Das bekam im Weltcup-Halbfinale einer der jungen Wilden zu spüren. Die beiden 17-jährigen Magnus Carlsen und Sergej Karjakin zogen gegen die gesetzteren, doppelt so alten Herren den Kürzeren. Der Ukrainer Karjakin, der mit zwölf Jahren und sieben Monaten jüngster Großmeister aller Zeiten geworden war, unterlag Schirow (35) in der Verlängerung mit 1,5:2,5. Gata Kamsky schickte den nicht minder talentierten Carlsen mit 1,5:0,5 nach Hause. Dort kann der Norweger mal wieder den Unterricht im örtlichen Gymnasium besuchen.
Gata zeigte mit sechs Jahren bereits außerordentliche Begabungen, spielte Klavier und wurde sogleich in die dritte Klasse eingeschult. Mit acht lernte das Wunderkind Schach und gewann mit 13 und 14 die UdSSR-Meisterschaft der bis zu 20-Jährigen. Eine Sensation, die Kamsky den Ruf des kommenden Weltmeisters einbrachte. Nach zwei knapp gescheiterten Versuchen in den Neunzigerjahren unternimmt der Großmeister aus dem Brooklyner Stadtteil Brighton Beach jetzt einen weiteren Anlauf auf den Titel.
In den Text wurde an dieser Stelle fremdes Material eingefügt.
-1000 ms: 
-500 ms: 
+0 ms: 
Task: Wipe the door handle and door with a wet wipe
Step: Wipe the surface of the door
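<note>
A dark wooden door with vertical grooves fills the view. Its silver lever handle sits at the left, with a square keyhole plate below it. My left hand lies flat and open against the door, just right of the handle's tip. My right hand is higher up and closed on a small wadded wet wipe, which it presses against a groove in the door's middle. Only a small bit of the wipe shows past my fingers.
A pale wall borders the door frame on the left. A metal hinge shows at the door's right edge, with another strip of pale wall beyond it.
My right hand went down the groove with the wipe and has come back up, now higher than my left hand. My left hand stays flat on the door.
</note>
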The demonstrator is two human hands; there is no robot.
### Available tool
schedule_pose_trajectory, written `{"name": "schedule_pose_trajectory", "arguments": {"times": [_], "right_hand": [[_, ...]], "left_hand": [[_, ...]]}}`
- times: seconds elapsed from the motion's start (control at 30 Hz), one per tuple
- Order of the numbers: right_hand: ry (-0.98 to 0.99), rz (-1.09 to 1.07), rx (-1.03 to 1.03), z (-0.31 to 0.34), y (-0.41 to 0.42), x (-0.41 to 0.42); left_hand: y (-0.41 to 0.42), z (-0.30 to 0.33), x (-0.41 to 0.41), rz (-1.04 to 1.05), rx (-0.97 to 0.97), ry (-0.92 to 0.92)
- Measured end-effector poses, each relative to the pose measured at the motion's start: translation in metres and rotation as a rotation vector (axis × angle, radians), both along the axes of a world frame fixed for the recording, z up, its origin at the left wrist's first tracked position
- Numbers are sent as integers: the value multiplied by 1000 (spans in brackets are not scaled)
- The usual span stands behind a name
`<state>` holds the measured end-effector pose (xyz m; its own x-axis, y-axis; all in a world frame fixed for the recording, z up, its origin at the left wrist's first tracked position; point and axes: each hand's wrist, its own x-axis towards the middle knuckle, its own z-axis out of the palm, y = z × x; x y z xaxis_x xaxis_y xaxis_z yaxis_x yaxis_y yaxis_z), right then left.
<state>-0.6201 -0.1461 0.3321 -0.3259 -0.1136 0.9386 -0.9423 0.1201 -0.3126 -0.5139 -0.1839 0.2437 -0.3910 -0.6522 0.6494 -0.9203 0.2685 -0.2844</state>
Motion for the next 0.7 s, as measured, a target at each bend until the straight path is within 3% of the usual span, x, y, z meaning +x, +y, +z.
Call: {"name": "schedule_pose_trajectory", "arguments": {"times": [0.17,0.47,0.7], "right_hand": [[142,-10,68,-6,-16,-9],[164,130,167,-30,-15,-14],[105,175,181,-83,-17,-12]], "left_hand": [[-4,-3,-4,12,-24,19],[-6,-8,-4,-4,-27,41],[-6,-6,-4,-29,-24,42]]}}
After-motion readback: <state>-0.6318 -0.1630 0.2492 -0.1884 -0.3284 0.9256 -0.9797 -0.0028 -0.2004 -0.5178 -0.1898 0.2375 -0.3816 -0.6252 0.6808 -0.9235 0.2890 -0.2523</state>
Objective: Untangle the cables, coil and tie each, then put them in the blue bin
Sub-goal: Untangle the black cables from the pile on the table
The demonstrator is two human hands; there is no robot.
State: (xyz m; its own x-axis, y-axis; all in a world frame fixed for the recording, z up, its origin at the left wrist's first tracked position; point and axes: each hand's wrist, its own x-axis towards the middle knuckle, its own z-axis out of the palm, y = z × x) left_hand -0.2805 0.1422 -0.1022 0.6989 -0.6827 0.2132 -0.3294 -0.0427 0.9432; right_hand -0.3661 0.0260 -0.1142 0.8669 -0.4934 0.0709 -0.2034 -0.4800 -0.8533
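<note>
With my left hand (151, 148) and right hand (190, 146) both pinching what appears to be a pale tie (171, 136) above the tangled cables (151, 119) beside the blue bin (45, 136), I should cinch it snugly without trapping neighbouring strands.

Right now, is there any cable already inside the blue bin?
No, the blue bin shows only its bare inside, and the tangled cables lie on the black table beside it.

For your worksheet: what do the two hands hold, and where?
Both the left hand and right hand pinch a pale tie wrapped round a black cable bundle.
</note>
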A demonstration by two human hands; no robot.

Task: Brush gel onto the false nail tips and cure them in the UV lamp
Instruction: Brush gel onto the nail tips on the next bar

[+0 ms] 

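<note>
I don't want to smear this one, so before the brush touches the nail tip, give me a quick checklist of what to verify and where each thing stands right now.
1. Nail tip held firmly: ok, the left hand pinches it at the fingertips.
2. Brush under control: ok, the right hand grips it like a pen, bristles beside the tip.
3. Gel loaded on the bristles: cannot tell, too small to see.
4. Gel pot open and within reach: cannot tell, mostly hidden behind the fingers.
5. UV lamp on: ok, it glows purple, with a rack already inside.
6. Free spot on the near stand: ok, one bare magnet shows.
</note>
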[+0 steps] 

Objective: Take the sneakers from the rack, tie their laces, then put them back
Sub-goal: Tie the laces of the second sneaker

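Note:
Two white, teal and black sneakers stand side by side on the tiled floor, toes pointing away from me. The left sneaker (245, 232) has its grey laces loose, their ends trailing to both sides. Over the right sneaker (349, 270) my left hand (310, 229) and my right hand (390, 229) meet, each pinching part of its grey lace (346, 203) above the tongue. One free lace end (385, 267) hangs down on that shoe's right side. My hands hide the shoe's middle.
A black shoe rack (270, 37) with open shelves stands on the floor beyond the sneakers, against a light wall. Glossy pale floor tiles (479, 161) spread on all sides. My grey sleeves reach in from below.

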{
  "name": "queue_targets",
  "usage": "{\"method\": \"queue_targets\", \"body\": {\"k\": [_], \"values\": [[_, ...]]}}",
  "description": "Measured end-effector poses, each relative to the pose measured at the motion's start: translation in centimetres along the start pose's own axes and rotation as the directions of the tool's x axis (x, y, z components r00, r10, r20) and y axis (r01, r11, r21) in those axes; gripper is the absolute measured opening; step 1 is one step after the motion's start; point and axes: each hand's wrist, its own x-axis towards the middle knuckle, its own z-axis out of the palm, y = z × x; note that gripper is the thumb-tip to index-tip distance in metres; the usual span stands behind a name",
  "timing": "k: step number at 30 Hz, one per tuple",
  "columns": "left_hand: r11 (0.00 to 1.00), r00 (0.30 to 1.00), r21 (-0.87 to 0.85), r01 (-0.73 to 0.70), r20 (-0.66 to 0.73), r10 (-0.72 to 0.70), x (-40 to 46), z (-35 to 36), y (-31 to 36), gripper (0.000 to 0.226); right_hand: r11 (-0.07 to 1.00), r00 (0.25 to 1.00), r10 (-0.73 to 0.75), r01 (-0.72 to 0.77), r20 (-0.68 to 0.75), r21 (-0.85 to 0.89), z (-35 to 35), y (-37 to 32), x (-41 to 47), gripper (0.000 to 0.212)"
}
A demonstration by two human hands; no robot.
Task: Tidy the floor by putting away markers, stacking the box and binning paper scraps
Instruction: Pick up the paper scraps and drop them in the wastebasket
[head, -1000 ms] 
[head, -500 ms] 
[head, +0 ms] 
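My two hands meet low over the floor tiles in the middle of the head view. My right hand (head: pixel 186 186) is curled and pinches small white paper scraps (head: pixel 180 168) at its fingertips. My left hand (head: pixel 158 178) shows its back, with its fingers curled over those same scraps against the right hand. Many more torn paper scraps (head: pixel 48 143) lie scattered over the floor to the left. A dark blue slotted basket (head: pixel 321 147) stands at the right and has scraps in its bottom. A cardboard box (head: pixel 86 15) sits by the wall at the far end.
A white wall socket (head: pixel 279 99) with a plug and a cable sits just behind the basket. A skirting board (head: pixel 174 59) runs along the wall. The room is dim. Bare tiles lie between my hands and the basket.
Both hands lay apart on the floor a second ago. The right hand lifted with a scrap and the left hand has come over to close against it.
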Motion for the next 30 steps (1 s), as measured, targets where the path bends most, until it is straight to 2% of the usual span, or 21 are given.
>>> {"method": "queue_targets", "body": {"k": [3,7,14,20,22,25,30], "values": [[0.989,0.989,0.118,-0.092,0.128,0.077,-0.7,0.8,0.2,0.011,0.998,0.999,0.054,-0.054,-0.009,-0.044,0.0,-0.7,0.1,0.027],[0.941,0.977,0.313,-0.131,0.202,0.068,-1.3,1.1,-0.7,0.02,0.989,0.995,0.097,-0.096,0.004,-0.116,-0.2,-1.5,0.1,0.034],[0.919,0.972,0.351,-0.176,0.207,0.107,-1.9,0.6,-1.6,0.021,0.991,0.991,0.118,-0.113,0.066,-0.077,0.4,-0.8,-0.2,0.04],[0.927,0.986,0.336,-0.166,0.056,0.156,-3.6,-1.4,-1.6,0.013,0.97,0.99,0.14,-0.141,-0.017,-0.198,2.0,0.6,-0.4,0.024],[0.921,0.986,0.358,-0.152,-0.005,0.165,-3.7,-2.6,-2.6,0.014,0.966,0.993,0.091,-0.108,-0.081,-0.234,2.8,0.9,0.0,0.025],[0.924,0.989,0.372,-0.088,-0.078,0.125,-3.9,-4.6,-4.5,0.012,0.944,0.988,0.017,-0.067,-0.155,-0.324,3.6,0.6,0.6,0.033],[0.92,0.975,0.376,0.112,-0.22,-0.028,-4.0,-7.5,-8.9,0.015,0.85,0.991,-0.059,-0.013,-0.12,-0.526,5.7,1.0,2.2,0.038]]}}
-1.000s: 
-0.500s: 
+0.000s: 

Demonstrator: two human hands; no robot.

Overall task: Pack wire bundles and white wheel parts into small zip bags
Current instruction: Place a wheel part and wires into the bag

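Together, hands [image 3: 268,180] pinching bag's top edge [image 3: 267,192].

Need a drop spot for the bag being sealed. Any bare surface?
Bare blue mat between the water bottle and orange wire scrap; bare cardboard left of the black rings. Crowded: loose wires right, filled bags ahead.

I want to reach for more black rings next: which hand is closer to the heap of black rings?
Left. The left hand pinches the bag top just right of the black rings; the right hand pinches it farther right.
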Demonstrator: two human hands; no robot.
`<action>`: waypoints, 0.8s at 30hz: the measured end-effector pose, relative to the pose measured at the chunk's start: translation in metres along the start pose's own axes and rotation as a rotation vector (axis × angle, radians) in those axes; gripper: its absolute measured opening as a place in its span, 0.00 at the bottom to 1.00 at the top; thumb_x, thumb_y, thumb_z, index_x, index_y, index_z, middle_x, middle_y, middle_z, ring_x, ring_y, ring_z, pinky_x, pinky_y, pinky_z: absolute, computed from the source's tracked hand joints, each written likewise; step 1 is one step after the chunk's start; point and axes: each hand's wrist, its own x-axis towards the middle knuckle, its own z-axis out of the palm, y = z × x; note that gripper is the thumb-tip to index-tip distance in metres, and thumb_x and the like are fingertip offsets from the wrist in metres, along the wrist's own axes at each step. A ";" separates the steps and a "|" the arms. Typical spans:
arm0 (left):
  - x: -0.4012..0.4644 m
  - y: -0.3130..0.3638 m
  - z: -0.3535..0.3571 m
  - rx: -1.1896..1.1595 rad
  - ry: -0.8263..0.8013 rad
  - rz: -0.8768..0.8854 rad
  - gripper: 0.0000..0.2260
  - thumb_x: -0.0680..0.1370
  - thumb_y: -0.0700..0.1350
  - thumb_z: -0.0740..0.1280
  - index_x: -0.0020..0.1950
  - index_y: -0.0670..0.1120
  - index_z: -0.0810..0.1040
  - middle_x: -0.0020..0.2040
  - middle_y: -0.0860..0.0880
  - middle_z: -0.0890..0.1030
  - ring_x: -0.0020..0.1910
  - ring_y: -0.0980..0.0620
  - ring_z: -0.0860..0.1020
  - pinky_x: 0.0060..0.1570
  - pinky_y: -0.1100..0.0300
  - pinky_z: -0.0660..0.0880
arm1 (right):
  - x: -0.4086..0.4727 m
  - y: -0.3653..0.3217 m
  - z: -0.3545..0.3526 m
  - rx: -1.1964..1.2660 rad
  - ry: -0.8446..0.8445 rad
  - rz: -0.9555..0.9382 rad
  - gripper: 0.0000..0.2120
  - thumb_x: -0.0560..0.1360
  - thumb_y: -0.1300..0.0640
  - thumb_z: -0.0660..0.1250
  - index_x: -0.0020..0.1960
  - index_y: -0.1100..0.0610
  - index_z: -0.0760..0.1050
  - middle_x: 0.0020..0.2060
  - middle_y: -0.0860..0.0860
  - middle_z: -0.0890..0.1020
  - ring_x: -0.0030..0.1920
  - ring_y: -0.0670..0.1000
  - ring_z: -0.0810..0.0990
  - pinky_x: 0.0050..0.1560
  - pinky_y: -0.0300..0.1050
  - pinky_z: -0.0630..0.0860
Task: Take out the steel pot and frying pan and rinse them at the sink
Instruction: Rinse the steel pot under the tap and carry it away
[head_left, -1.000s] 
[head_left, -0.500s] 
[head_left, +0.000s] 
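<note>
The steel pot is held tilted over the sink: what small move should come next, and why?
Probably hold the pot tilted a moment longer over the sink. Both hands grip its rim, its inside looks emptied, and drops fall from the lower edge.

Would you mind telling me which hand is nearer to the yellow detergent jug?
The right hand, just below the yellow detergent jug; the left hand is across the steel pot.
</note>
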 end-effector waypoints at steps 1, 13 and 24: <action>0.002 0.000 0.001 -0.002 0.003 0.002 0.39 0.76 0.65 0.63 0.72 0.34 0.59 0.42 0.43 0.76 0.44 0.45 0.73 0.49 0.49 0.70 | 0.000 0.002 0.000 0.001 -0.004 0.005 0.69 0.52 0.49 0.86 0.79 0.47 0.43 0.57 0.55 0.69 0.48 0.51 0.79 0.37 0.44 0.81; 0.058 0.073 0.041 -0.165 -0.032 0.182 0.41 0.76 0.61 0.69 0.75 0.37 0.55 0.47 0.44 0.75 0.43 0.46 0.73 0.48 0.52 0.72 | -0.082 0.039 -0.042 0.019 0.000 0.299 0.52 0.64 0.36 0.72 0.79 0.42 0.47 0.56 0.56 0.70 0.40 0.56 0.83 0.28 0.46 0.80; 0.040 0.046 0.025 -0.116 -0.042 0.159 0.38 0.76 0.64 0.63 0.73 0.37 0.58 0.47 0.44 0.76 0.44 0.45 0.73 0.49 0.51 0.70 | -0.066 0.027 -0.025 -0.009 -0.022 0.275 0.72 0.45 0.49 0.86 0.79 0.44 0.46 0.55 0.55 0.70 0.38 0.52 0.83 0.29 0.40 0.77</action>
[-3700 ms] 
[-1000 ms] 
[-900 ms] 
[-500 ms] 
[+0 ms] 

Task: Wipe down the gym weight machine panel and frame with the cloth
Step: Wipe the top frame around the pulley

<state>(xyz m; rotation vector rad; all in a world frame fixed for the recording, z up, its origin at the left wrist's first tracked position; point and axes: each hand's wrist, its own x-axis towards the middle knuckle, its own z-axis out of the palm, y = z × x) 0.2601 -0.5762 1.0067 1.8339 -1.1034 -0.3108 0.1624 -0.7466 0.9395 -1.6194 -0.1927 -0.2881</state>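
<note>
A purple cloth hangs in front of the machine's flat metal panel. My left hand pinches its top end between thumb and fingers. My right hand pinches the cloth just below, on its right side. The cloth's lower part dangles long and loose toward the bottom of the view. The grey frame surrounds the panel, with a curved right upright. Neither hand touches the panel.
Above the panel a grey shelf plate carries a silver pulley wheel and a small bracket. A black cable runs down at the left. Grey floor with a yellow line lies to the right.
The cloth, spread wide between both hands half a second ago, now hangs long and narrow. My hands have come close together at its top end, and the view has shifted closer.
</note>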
Im neuen Jahr ermittelt er mit Topalow den Herausforderer des neuen Weltmeisters. Der amtierende Champion Viswanathan Anand (Indien) tritt zunächst zur Revanche gegen seinen Vorgänger Wladimir Kramnik (Russland) an. Als Austragungsort für die WM, die wohl erst 2009 stattfinden wird, favorisieren die beiden Führenden in der Weltrangliste Deutschland. Kamsky muss sich nach seinem glanzvollen Comeback weiter steigern, will er die drei Platzhirsche verdrängen. Der 33-Jährige hat besonders gegen Topalow einen schweren Stand. Der Angriffsspieler schlug Kamsky in den vergangenen drei Duellen vernichtend. Topalow sollte jedoch damit rechnen, dass sein Lieblingsgegner von Monat zu Monat stärker wird.